Exercise prompt >> Repeat verbatim only the lines from the opening of the material below through the one that contains "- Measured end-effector".

*** Opening Data excerpt ***

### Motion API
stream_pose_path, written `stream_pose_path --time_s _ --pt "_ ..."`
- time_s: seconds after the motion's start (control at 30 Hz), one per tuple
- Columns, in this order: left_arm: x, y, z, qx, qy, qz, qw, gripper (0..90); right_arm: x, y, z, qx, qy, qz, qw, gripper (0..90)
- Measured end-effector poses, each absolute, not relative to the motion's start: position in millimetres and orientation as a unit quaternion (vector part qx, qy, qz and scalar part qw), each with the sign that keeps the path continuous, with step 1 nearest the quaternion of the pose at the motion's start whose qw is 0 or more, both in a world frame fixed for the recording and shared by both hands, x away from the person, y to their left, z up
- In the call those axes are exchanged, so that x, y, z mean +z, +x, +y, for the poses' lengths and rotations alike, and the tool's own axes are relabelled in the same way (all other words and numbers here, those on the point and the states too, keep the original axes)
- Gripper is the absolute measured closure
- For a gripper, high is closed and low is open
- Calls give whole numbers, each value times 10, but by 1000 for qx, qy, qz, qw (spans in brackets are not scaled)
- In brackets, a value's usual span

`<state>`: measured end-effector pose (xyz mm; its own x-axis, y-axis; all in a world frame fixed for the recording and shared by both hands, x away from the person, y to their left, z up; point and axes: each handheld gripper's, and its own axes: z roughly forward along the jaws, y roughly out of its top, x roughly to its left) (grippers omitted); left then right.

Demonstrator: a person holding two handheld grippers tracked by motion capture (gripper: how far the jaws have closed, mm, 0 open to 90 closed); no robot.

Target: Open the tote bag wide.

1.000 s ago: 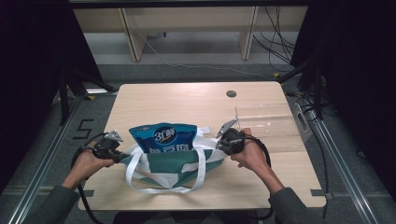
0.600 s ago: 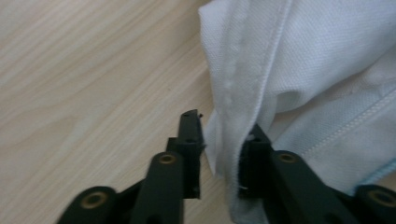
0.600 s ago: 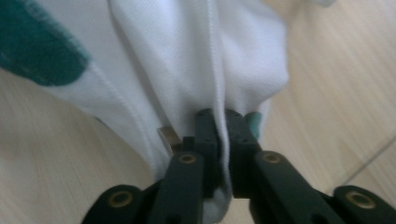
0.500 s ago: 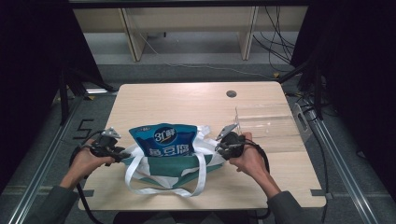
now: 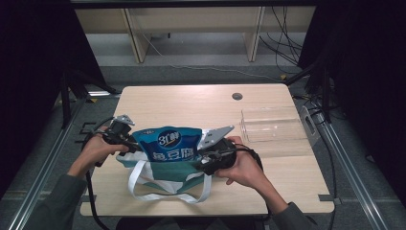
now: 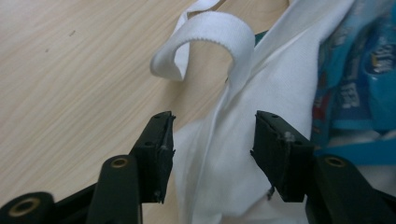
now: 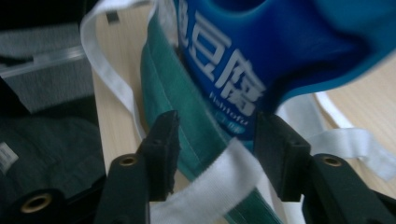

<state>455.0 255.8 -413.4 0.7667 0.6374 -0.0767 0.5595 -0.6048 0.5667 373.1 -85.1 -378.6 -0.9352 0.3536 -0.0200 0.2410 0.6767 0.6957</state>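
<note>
A green tote bag [image 5: 165,172] with white handles [image 5: 167,194] lies at the table's front middle, and a blue snack pouch [image 5: 173,143] stands out of its mouth. My left gripper [image 5: 130,143] is at the bag's left end. It is open, and the bag's white cloth [image 6: 219,172] lies loosely between its jaws [image 6: 212,126], under a curled white strap [image 6: 210,37]. My right gripper [image 5: 202,160] is at the bag's right front. It is open too [image 7: 215,126], with the green rim [image 7: 187,121] and a white strap [image 7: 210,186] between the jaws, just below the pouch [image 7: 261,56].
A clear plastic box [image 5: 275,127] stands on the wooden table [image 5: 191,103] to the right of the bag. Behind it is a round cable hole [image 5: 237,96]. Metal rails run along both sides of the table, and cables trail from both grippers.
My right gripper has moved left and nearer to the person, in against the bag's front rim. My left gripper has edged right, closer to the bag.
</note>
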Motion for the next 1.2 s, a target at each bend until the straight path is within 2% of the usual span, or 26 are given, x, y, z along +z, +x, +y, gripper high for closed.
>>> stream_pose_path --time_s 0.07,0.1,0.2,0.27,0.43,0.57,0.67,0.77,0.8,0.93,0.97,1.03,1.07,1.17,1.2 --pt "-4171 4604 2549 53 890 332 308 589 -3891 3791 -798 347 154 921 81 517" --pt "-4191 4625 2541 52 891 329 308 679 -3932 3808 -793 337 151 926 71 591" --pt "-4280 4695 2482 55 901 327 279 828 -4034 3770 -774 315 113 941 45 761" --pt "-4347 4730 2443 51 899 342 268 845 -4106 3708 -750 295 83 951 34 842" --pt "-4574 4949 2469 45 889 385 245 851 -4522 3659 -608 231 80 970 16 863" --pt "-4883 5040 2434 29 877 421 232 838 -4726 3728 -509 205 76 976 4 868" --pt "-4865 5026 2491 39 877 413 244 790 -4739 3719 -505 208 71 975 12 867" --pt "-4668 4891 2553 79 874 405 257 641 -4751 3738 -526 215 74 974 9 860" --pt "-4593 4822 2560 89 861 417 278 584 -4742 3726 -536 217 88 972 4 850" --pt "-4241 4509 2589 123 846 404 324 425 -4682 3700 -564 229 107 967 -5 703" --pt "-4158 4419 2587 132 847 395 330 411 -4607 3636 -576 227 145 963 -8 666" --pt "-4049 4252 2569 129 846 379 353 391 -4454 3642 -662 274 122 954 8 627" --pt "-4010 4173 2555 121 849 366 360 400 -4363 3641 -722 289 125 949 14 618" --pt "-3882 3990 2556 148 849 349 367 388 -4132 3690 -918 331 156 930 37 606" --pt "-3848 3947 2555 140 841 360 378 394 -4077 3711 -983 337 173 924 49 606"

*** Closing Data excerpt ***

Completed exercise >>
### Motion API
stream_pose_path, written `stream_pose_path --time_s _ --pt "_ ..."`
- time_s: seconds after the motion's start (control at 30 Hz), one per tuple
- Columns, in this order: left_arm: x, y, z, qx, qy, qz, qw, gripper (0..90); right_arm: x, y, z, qx, qy, qz, qw, gripper (0..90)
- Measured end-effector poses, each absolute, not relative to the motion's start: position in millimetres and orientation as a unit quaternion (vector part qx, qy, qz and scalar part qw), each with the sign that keeps the path continuous, with step 1 nearest the quaternion of the pose at the motion's start whose qw is 0 or more, both in a world frame fixed for the recording and shared by both hands, x away from the person, y to their left, z up

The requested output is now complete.